Les conséquences de cette mesure vont bien au-delà des seuls salariés. Comme nous l’avons déjà documenté à Calais, ces fermetures bouleverseront la vie de milliers de familles qui dépendent de ces emplois pour leur quotidien. Ces suppressions seront vécues comme un choc pour des personnes qui, à travers leur travail, contribuent à la survie d’une économie locale. Dans des zones où l’industrie de l’acier a façonné les communautés pendant des décennies, les pertes d’emplois menacent non seulement la stabilité financière des individus, mais aussi l’équilibre social de toute la région.
Les syndicats, en particulier la CGT ArcelorMittal, ne comptent pas rester silencieux. Gaétan Lecocq, secrétaire général du syndicat à Dunkerque, a exprimé sa colère en qualifiant la situation d’« hécatombe », et a annoncé qu’il se battrait pour défendre les emplois. « Si Arcelor Dunkerque tombe, c’est toute l’industrie du Nord et du Pas-de-Calais qui va tomber », a-t-il souligné. Dès demain, des actions de mobilisation commenceront devant les usines pour exprimer leur mécontentement et mettre toute leur force dans une lutte décisive quant à l’avenir des 7100 salariés des usines concernées.

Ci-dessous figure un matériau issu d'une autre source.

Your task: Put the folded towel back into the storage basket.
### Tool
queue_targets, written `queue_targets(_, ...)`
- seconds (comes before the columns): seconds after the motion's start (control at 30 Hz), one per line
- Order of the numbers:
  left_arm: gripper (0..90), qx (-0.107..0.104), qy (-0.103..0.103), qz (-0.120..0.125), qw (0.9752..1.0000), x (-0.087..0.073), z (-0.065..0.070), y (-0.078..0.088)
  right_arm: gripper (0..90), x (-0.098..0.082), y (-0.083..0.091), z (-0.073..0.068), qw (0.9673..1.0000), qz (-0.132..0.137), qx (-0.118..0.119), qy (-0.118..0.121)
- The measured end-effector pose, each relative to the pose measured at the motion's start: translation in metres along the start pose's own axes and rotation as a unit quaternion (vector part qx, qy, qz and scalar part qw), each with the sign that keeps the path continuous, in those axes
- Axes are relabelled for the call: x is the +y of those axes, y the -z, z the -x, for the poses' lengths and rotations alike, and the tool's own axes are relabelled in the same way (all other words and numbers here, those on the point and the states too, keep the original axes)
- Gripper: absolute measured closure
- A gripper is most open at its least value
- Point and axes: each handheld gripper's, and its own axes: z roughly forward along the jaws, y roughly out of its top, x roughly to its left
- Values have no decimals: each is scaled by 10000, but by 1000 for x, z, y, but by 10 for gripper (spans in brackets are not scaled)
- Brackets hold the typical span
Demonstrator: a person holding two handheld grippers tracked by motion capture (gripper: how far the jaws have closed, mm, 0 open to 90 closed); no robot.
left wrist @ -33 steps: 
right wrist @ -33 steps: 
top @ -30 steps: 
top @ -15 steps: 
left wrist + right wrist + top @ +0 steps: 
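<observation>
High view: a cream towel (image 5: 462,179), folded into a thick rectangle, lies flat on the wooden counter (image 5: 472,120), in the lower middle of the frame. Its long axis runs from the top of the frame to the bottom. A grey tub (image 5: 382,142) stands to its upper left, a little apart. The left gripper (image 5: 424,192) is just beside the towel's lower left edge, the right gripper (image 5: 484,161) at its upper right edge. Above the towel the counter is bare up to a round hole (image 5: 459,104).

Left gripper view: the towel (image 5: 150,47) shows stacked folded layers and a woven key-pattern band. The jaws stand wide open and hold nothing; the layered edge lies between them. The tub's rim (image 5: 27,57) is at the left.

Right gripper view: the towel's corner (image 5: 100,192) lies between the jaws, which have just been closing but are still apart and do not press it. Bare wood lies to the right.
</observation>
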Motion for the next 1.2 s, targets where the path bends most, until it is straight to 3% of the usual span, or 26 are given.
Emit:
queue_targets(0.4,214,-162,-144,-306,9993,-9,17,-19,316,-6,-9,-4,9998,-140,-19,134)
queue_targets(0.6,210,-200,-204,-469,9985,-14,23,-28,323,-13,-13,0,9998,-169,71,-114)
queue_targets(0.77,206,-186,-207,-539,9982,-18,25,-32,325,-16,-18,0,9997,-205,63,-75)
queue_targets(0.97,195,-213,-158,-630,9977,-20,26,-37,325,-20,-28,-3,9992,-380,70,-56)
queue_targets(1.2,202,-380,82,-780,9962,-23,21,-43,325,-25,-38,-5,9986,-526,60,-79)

Ce plan social, dans un secteur déjà gravement touché par la crise, est un nouvel exemple de la manière dont les choix des grandes entreprises affectent directement la vie des travailleurs. Si les ajustements comptables des multinationales ne font que rarement l’objet de débats publics, ce sont pourtant les gens qui en paient le prix, souvent sans que les responsables de ces décisions aient à subir aucune conséquence dans la fabrication de ces catastrophes sociales.